Other US banks are also feeling the pinch. Morgan Stanley and Wachovia reported write-offs of $3.7 billion and $1.1 billion, respectively -- and those were only the numbers being reported late last week.
While Wall Street brokers are worried about their usually lavish Christmas bonuses, analysts at market research company CreditSights are busy calculating expected losses for the fourth quarter. Their predictions include a loss of $5.1 billion at Goldman Sachs, $3.9 billion at Lehman Brothers and $3.2 billion at Bear Stearns, whose CEO, James Cayne, has also faced heavy criticism. Trouble is also brewing at British bank Barclays.
Meanwhile Germany has by no means remained untouched by the fiasco. Despite posting substantial write-offs, Deutsche Bank, Commerzbank and Hypo Real Estate managed to report earnings growth in the last quarter. Nevertheless, this has by no means eliminated the uncertainty.
Only after their annual reports have been audited will "they all be able to breathe easier," says a risk management expert. "In other words, all kinds of things can reappear in the last quarter." According to the risk management expert, so far the Germans have taken a less hard line in their assessments than the Americans or Swiss banks like UBS. Does this mean that it's all just a question of valuation?

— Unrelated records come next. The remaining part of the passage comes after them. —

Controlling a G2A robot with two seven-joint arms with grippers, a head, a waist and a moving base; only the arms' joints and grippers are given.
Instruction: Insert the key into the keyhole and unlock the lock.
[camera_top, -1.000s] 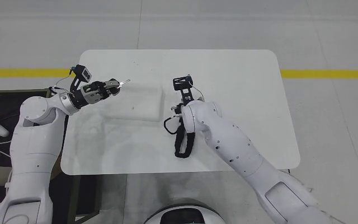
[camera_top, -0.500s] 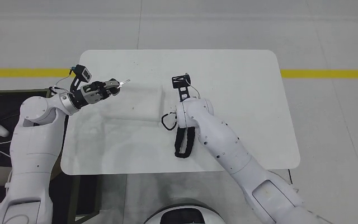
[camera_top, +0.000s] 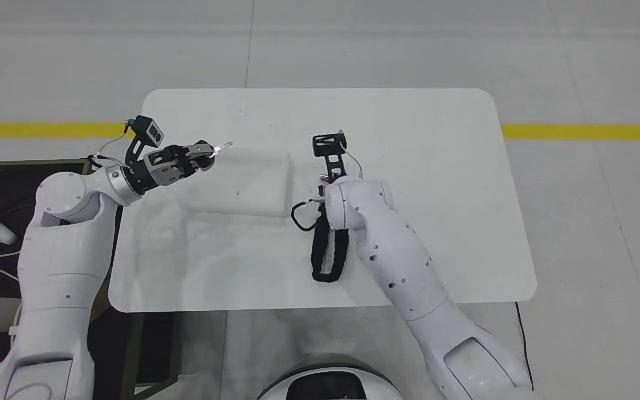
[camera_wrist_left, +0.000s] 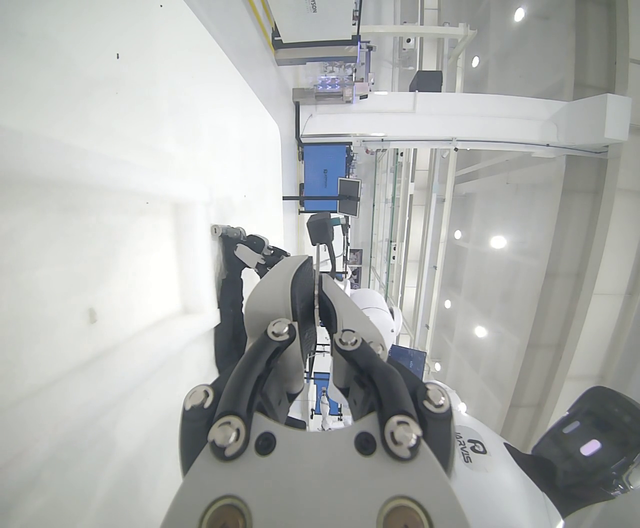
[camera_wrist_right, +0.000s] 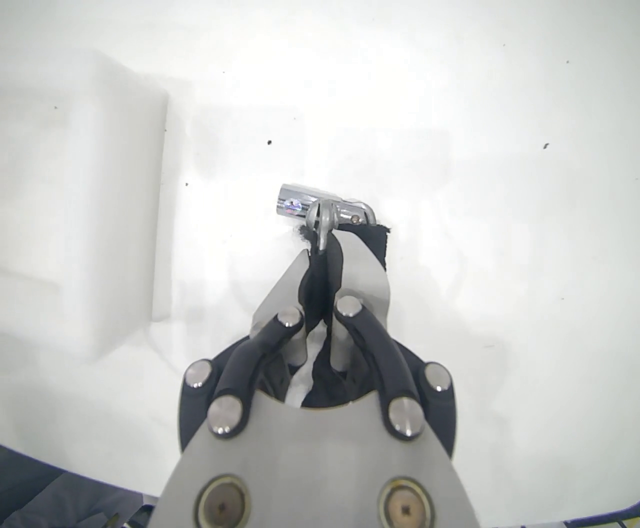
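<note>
As left gripper (camera_wrist_left: 316, 286) pinches the slim key (camera_wrist_left: 317, 260), right gripper (camera_wrist_right: 322, 265) clamps chrome lock (camera_wrist_right: 300, 204)

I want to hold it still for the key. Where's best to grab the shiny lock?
Probably by the black strap just behind the lock, coming from the strap side, as the right gripper does. The lock's short bar lies crosswise, so both ends stay free.

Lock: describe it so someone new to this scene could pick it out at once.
On the white table, find the foam block near the middle. Beside it the right gripper is shut on a black strap. The lock is the short chrome cylinder at the strap's end, shiny against the black strap and white table.
</note>
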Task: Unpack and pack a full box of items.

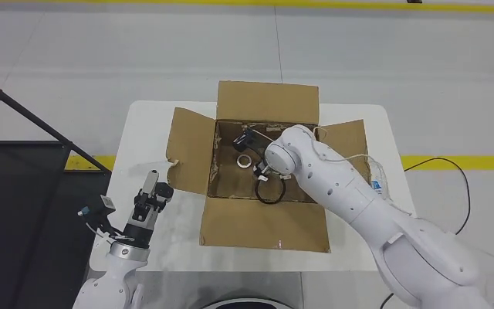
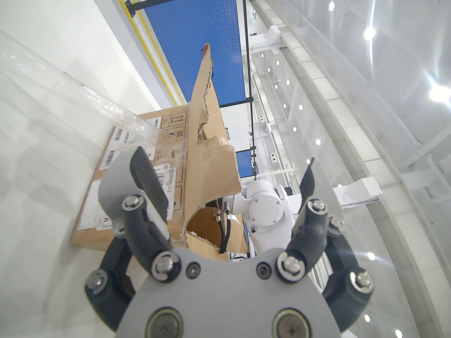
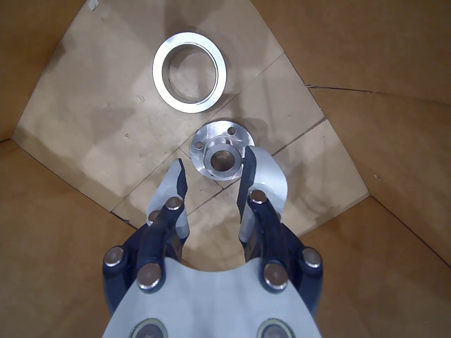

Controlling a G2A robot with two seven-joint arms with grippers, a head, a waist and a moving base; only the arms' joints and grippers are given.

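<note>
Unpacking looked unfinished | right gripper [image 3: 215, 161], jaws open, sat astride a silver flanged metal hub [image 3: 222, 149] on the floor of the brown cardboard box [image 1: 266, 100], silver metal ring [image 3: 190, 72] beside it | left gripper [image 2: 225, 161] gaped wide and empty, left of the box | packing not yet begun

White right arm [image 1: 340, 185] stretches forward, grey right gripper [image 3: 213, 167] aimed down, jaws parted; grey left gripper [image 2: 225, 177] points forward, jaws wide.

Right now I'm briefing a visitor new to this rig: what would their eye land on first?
The open cardboard box on the white table, with the right arm down inside it. There the right gripper hangs open astride a flanged metal hub on the box floor, a metal ring lying apart beside it. The left gripper sits open outside the box's left flap.
</note>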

The valuation of complex credit products, for which there are currently almost no market prices, is a hotly debated issue among bankers, auditors and industry groups. Neither the German Federal Financial Supervisory Authority (BaFin) nor the Institute of Public Auditors in Germany (IDW) has offered clear guidelines. The resulting vacuum creates the temptation to doctor the numbers.
Fraudulent labeling is a hotly discussed issue at the moment, especially among Germany's state-backed banks, which are currently revising their accounting rules. Under the proposed new rules, the types of assets banks used to acquire purely for trading purposes, to earn a quick euro, so to speak, could now be declared as a long-term capital investment. The advantage of this approach is it would allow painful market losses in trading positions to be posted directly to the profit and loss statement. Securities held to maturity, however, would not have to be valued at current market prices, but instead at their acquisition prices. It's the perfect recipe for concocting an accounting fairy tale.